● **TRY IT**: Set down the material exactly. Keep every line.
::: DATA SHOWN
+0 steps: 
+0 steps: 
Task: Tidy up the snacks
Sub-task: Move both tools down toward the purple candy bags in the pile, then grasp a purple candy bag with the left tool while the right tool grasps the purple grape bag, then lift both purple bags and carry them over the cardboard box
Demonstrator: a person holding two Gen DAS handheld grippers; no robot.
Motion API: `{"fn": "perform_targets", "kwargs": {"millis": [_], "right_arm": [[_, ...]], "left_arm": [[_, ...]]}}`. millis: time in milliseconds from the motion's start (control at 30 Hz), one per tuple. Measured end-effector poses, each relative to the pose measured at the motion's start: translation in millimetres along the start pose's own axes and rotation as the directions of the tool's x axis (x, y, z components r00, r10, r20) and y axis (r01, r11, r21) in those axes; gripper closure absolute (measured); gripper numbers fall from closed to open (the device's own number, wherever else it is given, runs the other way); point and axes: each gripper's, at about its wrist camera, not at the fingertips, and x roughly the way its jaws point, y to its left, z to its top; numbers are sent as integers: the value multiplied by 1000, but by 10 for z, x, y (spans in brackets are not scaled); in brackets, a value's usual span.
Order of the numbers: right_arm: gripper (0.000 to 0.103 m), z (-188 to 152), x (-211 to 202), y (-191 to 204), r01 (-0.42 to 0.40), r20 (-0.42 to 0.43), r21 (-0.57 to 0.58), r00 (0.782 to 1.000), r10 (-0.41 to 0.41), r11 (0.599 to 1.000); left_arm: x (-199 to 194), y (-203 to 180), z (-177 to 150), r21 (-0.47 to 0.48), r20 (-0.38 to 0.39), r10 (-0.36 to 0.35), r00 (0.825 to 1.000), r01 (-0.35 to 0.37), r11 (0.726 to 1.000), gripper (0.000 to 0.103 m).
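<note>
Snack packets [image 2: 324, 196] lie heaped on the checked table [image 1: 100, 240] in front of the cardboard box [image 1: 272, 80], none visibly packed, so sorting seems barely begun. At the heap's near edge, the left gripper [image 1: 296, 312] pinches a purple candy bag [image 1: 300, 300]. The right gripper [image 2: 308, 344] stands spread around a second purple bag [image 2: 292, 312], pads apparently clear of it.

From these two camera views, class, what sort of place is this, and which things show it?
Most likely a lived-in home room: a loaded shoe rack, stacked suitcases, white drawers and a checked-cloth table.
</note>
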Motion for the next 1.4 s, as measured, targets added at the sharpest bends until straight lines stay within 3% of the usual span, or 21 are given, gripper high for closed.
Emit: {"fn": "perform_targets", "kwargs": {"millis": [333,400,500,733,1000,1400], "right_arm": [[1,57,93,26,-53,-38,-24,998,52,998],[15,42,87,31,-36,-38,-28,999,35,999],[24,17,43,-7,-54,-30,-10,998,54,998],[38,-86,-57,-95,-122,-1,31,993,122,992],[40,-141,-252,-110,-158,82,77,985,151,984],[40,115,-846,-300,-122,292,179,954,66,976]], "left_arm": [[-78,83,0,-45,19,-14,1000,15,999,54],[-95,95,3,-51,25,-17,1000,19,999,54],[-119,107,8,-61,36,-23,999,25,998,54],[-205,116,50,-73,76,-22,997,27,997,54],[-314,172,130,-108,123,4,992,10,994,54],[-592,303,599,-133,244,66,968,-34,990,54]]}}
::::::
● **OUTPUT**:
+0 steps: 
+0 steps: 
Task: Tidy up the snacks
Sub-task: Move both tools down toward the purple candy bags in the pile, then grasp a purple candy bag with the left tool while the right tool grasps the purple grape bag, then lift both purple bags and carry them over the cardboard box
Demonstrator: a person holding two Gen DAS handheld grippers; no robot.
Motion API: `{"fn": "perform_targets", "kwargs": {"millis": [_], "right_arm": [[_, ...]], "left_arm": [[_, ...]]}}`. millis: time in milliseconds from the motion's start (control at 30 Hz), one per tuple. Measured end-effector poses, each relative to the pose measured at the motion's start: translation in millimetres along the start pose's own axes and rotation as the directions of the tool's x axis (x, y, z components r00, r10, r20) and y axis (r01, r11, r21) in those axes; gripper closure absolute (measured); gripper numbers fall from closed to open (the device's own number, wherever else it is given, runs the other way); point and axes: each gripper's, at about its wrist camera, not at the fingertips, and x roughly the way its jaws point, y to its left, z to its top; numbers are sent as integers: the value multiplied by 1000, but by 10 for z, x, y (spans in brackets are not scaled); in brackets, a value's usual span.
Order of the numbers: right_arm: gripper (0.000 to 0.103 m), z (-188 to 152), x (-211 to 202), y (-191 to 204), r01 (-0.42 to 0.40), r20 (-0.42 to 0.43), r21 (-0.57 to 0.58), r00 (0.782 to 1.000), r10 (-0.41 to 0.41), r11 (0.599 to 1.000); left_arm: x (-199 to 194), y (-203 to 180), z (-177 to 150), r21 (-0.47 to 0.48), r20 (-0.38 to 0.39), r10 (-0.36 to 0.35), r00 (0.825 to 1.000), r01 (-0.35 to 0.37), r11 (0.726 to 1.000), gripper (0.000 to 0.103 m).
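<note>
Snack packets [image 2: 324, 196] lie heaped on the checked table [image 1: 100, 240] in front of the cardboard box [image 1: 272, 80], none visibly packed, so sorting seems barely begun. At the heap's near edge, the left gripper [image 1: 296, 312] pinches a purple candy bag [image 1: 300, 300]. The right gripper [image 2: 308, 344] stands spread around a second purple bag [image 2: 292, 312], pads apparently clear of it.

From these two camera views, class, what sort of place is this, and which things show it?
Most likely a lived-in home room: a loaded shoe rack, stacked suitcases, white drawers and a checked-cloth table.
</note>
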Motion for the next 1.4 s, as measured, targets added at the sharpest bends until straight lines stay within 3% of the usual span, or 21 are given, gripper high for closed.
Emit: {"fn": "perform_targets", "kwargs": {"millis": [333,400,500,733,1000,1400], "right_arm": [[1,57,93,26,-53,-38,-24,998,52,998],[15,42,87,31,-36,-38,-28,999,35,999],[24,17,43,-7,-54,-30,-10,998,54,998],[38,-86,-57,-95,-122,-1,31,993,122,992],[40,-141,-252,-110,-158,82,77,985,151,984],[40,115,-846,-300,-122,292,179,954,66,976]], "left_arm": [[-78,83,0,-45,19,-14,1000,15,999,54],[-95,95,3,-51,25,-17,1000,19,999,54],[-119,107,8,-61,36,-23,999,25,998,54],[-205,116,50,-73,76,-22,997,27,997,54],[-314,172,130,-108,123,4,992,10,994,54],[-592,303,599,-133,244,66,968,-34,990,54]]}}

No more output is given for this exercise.